The regulations have recently forced many power producers to
announce plans for the termination of coal-fired plants. In fact,
coal prices saw a terrible yearly performance for 2013, falling for
the first time since 2000 (read: Are Coal ETFs Back on
Track?).
However, after suffering for a year, coal might breathe a sigh of
relief at least for the medium term thanks to relatively higher oil
and gas prices and relatively lower coal production in 2013.

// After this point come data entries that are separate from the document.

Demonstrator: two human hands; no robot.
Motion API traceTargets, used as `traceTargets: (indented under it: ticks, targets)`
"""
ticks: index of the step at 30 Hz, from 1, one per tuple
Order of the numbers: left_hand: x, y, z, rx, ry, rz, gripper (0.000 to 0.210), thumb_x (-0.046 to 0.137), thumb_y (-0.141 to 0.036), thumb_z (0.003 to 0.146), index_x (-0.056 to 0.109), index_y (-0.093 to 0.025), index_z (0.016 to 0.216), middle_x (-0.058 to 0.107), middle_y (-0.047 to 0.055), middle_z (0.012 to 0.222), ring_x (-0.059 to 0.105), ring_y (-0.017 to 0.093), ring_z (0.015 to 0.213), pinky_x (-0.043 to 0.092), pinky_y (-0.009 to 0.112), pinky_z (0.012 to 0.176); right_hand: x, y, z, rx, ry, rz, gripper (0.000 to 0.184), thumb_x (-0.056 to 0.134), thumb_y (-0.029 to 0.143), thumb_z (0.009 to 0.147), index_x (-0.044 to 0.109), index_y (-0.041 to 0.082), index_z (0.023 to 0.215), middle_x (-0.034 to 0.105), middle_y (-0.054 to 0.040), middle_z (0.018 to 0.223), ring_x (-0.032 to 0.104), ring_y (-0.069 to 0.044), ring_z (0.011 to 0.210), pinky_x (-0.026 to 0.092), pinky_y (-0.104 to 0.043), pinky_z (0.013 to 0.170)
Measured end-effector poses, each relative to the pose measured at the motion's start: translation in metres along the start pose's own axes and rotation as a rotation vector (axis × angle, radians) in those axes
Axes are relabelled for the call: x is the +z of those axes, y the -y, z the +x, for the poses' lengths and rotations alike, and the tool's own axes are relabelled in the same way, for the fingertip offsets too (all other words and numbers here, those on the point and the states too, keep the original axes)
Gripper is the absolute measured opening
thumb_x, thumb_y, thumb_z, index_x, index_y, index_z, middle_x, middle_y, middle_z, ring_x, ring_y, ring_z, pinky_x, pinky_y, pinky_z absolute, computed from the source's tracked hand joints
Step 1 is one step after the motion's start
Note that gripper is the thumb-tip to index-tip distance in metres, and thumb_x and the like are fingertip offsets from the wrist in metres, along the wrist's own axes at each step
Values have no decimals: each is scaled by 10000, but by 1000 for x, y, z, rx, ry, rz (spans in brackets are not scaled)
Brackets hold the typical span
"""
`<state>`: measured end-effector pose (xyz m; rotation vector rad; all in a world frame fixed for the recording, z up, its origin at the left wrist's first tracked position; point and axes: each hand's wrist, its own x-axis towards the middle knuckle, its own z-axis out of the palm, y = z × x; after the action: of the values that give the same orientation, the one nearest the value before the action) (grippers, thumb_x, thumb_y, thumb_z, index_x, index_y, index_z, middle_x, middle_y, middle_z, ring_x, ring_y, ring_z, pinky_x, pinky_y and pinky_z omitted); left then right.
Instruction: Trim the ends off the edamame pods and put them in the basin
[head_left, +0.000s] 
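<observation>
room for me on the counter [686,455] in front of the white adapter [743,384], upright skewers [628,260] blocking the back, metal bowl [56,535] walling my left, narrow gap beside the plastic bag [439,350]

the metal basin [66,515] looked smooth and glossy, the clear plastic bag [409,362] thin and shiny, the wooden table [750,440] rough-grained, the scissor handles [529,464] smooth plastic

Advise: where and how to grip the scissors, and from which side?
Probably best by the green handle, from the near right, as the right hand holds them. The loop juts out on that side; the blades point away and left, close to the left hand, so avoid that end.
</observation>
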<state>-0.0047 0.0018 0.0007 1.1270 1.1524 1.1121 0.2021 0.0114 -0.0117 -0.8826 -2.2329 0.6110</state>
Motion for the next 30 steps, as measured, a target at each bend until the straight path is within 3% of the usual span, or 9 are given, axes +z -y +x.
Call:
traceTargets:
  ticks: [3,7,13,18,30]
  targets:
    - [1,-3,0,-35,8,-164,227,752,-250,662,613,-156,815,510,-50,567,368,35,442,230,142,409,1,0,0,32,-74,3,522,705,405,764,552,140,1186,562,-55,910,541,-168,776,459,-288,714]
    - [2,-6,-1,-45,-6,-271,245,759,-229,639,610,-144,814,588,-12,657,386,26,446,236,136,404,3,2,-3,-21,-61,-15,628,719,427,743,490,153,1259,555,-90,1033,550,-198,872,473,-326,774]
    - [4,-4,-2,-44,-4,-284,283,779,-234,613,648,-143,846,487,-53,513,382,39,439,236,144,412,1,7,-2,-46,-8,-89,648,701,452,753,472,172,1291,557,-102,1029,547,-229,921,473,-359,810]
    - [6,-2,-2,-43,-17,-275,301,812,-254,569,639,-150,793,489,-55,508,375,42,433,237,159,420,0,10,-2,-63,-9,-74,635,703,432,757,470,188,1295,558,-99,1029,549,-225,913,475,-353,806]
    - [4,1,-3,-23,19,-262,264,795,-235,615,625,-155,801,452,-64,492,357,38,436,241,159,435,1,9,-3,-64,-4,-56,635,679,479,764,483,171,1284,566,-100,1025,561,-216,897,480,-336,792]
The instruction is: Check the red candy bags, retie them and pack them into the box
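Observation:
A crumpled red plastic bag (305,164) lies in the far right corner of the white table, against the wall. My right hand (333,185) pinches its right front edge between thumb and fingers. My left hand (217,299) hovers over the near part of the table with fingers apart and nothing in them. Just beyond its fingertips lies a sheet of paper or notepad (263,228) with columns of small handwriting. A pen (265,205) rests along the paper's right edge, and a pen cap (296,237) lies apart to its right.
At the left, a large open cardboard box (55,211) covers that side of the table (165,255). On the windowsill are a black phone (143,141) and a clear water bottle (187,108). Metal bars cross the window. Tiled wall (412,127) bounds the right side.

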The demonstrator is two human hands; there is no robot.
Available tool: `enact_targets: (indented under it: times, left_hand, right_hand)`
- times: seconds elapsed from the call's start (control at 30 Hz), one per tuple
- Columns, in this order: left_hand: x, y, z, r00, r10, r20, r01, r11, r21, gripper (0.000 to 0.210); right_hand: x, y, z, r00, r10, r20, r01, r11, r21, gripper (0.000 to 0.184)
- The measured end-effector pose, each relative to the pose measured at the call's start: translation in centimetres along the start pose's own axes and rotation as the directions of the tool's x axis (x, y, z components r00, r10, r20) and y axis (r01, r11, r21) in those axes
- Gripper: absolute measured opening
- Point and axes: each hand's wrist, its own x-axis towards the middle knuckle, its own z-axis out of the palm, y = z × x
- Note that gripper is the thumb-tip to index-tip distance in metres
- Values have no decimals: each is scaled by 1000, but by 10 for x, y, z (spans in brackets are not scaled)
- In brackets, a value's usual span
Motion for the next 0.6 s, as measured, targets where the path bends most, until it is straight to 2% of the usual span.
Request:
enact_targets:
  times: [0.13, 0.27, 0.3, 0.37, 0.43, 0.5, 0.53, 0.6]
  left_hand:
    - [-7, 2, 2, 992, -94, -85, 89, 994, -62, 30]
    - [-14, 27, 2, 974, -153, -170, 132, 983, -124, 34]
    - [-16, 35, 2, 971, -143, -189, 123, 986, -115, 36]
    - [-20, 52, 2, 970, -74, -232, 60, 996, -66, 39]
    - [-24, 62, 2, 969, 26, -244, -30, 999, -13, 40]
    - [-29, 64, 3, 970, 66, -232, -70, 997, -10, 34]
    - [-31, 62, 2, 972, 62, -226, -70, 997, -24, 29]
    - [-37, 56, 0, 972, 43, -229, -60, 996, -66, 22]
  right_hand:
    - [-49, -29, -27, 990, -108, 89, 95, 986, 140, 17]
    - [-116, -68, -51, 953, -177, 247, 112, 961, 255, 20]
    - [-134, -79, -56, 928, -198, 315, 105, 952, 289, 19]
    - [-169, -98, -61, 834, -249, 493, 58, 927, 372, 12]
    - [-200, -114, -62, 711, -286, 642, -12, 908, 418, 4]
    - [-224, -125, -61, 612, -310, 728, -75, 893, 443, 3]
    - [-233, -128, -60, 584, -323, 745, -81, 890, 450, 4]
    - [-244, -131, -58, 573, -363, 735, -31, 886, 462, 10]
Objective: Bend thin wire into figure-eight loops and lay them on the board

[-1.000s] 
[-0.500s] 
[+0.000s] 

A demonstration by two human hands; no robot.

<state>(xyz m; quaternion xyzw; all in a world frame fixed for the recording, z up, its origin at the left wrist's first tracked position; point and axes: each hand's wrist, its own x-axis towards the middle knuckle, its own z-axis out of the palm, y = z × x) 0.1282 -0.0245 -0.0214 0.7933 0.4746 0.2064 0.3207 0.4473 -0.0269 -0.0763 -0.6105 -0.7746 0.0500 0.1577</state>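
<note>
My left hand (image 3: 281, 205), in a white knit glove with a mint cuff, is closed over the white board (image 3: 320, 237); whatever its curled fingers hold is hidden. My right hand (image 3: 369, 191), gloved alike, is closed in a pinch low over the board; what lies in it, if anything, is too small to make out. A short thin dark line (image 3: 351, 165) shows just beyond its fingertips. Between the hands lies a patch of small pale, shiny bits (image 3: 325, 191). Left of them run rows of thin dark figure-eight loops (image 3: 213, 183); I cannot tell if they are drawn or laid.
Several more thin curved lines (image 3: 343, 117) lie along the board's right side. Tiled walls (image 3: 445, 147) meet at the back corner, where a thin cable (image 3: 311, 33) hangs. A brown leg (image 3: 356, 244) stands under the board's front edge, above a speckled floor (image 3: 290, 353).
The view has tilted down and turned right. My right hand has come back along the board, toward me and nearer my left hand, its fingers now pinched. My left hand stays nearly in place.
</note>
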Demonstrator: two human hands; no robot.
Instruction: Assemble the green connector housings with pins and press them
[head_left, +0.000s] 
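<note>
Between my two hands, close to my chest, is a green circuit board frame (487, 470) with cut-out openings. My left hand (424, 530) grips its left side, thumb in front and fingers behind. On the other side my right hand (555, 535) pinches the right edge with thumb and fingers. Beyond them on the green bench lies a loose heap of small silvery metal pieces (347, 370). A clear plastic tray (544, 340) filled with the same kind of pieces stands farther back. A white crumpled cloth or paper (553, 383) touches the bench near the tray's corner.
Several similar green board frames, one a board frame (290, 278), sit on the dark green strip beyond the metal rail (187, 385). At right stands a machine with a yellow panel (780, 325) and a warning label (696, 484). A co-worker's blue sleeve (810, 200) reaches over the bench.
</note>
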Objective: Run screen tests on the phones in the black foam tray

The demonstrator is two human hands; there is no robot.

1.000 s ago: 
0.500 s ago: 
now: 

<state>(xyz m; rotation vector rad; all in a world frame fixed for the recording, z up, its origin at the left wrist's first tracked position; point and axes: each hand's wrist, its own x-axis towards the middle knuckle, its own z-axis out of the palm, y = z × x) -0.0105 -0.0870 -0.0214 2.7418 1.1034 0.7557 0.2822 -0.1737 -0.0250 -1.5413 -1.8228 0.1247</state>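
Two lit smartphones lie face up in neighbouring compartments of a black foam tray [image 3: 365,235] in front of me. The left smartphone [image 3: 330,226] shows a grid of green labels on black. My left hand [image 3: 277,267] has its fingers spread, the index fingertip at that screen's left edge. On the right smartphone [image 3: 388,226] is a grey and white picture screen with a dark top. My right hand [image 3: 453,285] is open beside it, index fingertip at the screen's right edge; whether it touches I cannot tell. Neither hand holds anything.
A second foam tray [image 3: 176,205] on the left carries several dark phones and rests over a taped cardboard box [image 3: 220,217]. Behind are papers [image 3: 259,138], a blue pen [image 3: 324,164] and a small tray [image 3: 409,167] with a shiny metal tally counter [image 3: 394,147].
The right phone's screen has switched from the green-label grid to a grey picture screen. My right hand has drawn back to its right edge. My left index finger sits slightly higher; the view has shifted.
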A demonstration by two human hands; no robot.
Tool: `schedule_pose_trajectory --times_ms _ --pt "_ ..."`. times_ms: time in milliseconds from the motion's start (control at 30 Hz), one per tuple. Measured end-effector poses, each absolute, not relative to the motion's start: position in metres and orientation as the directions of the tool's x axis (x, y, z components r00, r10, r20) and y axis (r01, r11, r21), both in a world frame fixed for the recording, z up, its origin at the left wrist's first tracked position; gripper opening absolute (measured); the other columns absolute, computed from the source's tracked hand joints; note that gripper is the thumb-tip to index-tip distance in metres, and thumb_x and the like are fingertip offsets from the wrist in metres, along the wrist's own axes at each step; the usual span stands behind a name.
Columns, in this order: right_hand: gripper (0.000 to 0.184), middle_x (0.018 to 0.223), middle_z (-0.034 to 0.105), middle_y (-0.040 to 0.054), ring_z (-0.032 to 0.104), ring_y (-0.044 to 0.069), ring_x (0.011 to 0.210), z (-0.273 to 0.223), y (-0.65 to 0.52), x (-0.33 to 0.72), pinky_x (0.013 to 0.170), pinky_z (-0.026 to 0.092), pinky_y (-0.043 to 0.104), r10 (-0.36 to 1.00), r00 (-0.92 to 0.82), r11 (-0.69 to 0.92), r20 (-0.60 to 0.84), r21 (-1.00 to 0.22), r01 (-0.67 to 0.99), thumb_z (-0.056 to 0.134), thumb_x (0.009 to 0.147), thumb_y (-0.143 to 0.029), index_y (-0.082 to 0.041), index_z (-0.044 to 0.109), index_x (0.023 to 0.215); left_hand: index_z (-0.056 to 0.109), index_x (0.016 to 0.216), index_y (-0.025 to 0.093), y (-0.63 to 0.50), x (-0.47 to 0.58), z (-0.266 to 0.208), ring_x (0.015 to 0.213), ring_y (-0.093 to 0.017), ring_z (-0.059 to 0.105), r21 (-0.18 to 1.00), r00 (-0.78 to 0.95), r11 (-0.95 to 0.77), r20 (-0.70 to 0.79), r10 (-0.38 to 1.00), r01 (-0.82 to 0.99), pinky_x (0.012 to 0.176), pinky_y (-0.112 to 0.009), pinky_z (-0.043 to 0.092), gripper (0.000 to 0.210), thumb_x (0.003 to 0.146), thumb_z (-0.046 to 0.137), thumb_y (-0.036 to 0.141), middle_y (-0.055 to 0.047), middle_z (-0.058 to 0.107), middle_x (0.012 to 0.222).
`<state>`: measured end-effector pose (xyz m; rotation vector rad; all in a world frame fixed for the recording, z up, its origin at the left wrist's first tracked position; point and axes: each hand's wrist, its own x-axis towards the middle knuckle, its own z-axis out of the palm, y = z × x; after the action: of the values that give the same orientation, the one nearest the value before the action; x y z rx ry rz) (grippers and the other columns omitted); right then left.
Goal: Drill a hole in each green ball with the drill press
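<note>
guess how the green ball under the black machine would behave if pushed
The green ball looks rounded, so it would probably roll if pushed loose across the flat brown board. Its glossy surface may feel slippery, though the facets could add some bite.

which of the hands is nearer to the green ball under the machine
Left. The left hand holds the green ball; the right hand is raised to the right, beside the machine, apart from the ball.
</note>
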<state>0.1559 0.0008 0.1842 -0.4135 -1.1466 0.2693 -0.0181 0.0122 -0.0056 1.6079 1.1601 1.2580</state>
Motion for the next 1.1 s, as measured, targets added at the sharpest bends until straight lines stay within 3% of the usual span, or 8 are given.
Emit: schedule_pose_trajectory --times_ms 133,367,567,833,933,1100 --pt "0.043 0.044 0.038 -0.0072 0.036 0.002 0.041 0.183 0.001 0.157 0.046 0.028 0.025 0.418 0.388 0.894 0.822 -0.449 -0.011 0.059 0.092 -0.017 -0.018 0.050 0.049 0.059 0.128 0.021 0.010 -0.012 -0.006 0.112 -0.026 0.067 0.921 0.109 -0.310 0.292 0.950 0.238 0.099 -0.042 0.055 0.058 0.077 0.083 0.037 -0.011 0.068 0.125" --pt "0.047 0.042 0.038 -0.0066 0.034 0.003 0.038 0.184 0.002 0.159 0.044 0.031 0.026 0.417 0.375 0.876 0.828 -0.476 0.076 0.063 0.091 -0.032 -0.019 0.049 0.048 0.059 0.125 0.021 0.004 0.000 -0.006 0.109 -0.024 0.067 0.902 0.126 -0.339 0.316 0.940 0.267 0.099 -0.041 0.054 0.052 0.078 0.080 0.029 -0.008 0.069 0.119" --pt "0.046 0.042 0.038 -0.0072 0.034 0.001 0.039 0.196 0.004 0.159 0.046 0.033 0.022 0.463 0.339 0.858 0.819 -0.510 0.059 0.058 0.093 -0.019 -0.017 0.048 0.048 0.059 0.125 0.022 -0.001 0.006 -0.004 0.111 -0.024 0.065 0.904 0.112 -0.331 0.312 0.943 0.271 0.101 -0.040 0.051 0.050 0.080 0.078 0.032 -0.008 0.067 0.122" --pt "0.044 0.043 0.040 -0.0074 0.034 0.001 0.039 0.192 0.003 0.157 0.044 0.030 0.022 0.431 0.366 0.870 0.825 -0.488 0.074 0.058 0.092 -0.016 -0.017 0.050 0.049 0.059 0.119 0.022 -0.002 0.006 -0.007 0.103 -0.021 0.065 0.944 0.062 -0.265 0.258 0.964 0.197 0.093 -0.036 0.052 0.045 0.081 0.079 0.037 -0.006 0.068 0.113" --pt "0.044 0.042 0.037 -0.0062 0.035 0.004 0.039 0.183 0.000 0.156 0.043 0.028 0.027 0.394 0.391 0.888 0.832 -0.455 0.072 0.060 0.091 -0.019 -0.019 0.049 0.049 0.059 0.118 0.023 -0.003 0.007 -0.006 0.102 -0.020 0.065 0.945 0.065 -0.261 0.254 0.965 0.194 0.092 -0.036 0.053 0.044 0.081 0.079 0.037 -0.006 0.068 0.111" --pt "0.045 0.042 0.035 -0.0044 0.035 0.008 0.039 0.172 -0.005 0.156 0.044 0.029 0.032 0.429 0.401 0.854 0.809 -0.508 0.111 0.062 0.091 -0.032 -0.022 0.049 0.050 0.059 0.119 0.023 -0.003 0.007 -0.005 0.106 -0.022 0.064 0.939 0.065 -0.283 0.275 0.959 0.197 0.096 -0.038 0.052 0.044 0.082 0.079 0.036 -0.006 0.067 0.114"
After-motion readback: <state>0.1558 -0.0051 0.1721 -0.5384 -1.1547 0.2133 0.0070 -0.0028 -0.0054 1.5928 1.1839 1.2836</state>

Near-Term Bullish Price Outlook
U.S. Energy Information Administration (EIA) forecasts that average
delivered U.S. coal prices will be $2.39 per MMBtu in 2014, up from
$2.35 per MMBtu in 2013. A number of factors can be traced back to
this improvement:
Coal as a Substitute Fuel: Lower natural
gas inventories and higher household heating demand in winter sent
gas prices into a rally. Natural gas – almost exclusively and
highly used by commercial and residential customers – has thus seen
a considerable price rise in the recent period.
Amid these circumstances, a number of industrial and electric
generation consumers sometimes switch over to low-priced coal from
high-priced natural gas thus creating demand for coal.
Tight U.S. Supply in 2013: As per the
EIA, coal production was down 1.8% in the first 10 months of 2013
and was almost absorbed by consumption growth in 2013. This
will leave a short-term supply crunch in the space thus boosting
the price of coal. EIA now predicts coal production to grow 2.5% to
1,033 MMst in 2014 bolstered by a balanced inventory outlook and
growing consumption.
Notably, consumption surged 4.4% in 2013 thanks to increased share
from the electric power sector. Consumption will likely grow 2.2%
next year, as per the EIA (see all the Top Ranked ETFs here).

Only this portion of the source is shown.